*WORK ORDER*. Set down exactly, with nothing added, the lines from the one containing "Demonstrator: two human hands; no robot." through the end of the entries.

*PROVIDED MATERIAL*.

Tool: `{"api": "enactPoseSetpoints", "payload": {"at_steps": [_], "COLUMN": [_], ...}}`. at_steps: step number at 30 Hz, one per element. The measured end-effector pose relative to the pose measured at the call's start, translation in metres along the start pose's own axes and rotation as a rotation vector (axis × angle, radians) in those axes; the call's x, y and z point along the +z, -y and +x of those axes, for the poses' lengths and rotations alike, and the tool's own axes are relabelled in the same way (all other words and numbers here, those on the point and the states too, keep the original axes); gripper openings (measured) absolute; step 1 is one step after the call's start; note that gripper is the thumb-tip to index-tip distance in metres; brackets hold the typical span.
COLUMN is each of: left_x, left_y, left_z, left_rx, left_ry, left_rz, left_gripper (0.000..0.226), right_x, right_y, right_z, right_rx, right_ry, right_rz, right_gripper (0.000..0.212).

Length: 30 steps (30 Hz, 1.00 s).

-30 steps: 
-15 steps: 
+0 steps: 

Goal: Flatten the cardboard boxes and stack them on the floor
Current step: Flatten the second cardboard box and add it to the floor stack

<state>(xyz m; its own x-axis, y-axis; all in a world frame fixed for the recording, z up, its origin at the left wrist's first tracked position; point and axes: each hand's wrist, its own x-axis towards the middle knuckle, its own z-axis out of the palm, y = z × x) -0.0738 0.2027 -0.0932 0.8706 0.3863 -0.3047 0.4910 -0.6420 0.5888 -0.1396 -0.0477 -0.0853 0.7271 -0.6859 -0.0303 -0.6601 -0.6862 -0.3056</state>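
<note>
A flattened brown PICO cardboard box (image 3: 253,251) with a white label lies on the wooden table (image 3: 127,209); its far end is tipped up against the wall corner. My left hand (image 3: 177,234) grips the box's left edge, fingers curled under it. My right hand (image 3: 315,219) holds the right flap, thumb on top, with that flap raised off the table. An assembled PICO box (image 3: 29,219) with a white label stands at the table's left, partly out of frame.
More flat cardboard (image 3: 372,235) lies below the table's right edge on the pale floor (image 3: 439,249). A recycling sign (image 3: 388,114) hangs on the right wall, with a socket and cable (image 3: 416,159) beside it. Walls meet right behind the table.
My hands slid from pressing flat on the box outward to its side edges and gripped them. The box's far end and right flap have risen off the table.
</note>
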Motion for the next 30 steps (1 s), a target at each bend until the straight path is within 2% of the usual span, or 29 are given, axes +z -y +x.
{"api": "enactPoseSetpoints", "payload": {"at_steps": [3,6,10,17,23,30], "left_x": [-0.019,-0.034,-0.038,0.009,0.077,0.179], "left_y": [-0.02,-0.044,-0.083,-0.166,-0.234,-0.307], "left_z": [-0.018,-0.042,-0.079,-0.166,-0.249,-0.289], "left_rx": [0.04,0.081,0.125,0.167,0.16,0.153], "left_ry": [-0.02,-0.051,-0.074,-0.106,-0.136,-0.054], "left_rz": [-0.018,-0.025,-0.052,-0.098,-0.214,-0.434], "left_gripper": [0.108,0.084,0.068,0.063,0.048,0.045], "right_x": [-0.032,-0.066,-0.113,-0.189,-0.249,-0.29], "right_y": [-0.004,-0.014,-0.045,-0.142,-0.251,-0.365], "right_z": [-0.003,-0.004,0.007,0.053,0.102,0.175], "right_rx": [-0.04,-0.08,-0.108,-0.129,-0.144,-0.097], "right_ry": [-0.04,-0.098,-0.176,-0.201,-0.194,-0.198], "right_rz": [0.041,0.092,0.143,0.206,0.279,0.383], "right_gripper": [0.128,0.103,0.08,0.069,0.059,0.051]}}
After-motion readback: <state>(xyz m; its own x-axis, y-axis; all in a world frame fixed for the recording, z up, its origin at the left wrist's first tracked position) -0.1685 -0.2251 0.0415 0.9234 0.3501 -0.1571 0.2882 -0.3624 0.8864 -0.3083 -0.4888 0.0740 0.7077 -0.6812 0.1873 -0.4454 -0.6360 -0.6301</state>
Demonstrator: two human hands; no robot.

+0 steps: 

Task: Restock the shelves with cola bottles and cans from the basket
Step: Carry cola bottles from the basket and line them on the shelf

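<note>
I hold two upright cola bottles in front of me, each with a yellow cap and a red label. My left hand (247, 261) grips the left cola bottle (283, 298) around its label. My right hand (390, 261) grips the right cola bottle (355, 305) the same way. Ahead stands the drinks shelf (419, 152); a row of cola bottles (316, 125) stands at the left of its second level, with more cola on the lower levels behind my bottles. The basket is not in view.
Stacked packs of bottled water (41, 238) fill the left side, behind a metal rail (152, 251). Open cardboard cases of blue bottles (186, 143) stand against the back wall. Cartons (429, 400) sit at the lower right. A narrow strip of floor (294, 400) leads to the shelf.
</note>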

*EXERCISE ANSWER*.
Demonstrator: two human hands; no robot.

+0 steps: 

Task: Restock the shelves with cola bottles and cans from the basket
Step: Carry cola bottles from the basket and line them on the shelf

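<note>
I hold two upright cola bottles in front of me, each with a yellow cap and a red label. My left hand (247, 261) grips the left cola bottle (283, 298) around its label. My right hand (390, 261) grips the right cola bottle (355, 305) the same way. Ahead stands the drinks shelf (419, 152); a row of cola bottles (316, 125) stands at the left of its second level, with more cola on the lower levels behind my bottles. The basket is not in view.
Stacked packs of bottled water (41, 238) fill the left side, behind a metal rail (152, 251). Open cardboard cases of blue bottles (186, 143) stand against the back wall. Cartons (429, 400) sit at the lower right. A narrow strip of floor (294, 400) leads to the shelf.
</note>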

What needed an answer now has one.